Velou is assigned to act as a guide for Grimm. When the two of them find the werewolf, Velou gets a couple of surprises: the identity of the werewolf, and the fact that Grimm can transform into a woman. As it’s revealed later, Grimm is actually an adult but had a hex placed on her by a witch.

After taking down this werewolf, Grimm and Velou find themselves working together to take down a couple more werewolves that are threatening the village. Since Velou has decided he wants to protect the village, Grimm tries to use this opportunity as a learning experience. While things don’t go entirely to plan, it seems like everything works out… until an event happens that forces Velou to leave the village. Velou decides he wants to become a hunter, and the volume ends with Velou just starting out at a grueling training camp for hunter candidates.

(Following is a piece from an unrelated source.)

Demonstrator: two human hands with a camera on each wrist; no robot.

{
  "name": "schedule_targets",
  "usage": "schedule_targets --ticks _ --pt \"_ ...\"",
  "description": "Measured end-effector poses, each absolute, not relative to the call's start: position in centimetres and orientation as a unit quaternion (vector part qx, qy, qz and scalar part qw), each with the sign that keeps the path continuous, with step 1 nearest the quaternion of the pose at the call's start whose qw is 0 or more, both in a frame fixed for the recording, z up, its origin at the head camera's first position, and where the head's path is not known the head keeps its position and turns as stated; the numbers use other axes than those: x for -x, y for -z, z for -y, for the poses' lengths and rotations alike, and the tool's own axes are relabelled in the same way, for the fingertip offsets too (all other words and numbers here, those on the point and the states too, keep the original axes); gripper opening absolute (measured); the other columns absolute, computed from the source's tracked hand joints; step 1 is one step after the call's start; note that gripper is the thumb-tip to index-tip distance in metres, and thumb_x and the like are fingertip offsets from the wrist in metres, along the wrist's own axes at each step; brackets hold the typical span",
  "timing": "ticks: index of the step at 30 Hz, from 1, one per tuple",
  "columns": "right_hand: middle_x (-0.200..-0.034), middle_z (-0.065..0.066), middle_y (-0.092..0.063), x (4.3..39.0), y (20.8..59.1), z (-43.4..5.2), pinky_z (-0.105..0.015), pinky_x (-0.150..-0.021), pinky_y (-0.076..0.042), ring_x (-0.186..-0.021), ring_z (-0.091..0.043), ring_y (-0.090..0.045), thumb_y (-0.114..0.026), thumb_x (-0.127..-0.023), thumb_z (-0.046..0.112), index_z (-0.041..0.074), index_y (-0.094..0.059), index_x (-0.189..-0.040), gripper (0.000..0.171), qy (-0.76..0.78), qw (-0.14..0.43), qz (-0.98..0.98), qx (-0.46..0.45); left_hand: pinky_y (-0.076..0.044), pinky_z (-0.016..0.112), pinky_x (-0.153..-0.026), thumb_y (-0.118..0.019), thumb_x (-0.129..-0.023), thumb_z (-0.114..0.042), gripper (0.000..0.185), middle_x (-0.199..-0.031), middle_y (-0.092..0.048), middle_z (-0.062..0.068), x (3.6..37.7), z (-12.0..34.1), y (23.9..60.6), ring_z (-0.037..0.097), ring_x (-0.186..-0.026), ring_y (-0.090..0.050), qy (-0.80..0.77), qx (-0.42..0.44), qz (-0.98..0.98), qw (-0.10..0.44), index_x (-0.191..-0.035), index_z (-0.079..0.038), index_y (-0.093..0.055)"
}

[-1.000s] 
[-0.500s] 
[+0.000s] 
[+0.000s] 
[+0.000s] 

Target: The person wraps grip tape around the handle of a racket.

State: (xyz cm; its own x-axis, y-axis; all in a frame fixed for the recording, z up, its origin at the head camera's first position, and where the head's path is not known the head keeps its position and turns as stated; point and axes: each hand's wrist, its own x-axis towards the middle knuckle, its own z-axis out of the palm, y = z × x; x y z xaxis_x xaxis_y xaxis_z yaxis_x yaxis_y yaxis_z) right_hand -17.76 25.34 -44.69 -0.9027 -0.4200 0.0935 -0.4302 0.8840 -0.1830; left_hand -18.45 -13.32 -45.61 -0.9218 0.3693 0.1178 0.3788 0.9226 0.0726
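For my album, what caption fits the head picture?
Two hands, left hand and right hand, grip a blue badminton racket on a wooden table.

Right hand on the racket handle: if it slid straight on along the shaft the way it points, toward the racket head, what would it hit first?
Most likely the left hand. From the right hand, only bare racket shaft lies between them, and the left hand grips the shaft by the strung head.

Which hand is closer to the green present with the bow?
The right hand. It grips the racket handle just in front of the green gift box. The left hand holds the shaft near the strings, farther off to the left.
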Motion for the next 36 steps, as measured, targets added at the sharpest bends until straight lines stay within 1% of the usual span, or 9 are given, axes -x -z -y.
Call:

After reading The Hunters Guild: Red Hood Volume One, I felt that Kawaguchi did a great job of establishing Velou and Grimm as characters, as well as the interactions and relationship these two have. The first five chapters of the series build the foundation for the story, and these chapters effectively establish basically everything the reader needs to know about the world, the story, and the characters before Velou sets off to become a hunter.

In the sixth chapter, the reader is introduced to two new characters: Tylty and Mylty, a set of siblings who already attempted the hunter training camp once and failed. The two of them join Velou for the next session of the training camp. With the introduction of these new characters, it’s established that the hunter training camp is quite grueling, and that only a very small percentage of each group goes on to become hunters. Considering Velou’s skills are limited, it sets the stage for Velou to potentially not make it through the camp. The training camp is just getting going as Volume One ends, so I feel confident that the focus of Volume Two will be on the training camp and whether Velou can become a hunter with his first attempt. I really don’t have a whole lot to say about the character of Tylty and Mylty yet, since they were introduced so late in the volume. The only other major character introduced in this volume is Debonair, the instructor of the training camp. Her appearances in the final chapter make it clear that she’s going to be a tough instructor.

Ultimately, The Hunters Guild: Red Hood is a story that sees a young person, who has lived in one place all their life, go through tragedy (or, in this case, multiple tragedies) and be forced to go on an adventure in order to become a hero. While this may be a standard setup for a “hero’s journey” story, the series still manages to make it interesting and not simply feel like yet another take on the hero’s journey.

When it comes to the art, I find it to be a mixed bag. There are some great panels with a lot of detail in here, and they look great. There are some panels, especially ones that feature Velou, that aren’t as detailed and make me think of some of the look and expressions that I’ve seen in the My Hero Academia manga. This kind of makes sense, though, since prior to this manga, Kawaguchi served as an assistant to Kohei Horikoshi, the creator of My Hero Academia.

Overall, I found myself enjoying this volume and I would be interested in reading the next one in the series if VIZ Media makes a digital review copy available to reviewers. If you’re a manga reader who enjoys fantasy stories featuring a young protagonist going on a “hero’s journey,” then you’ll probably like The Hunters Guild: Red Hood Volume One.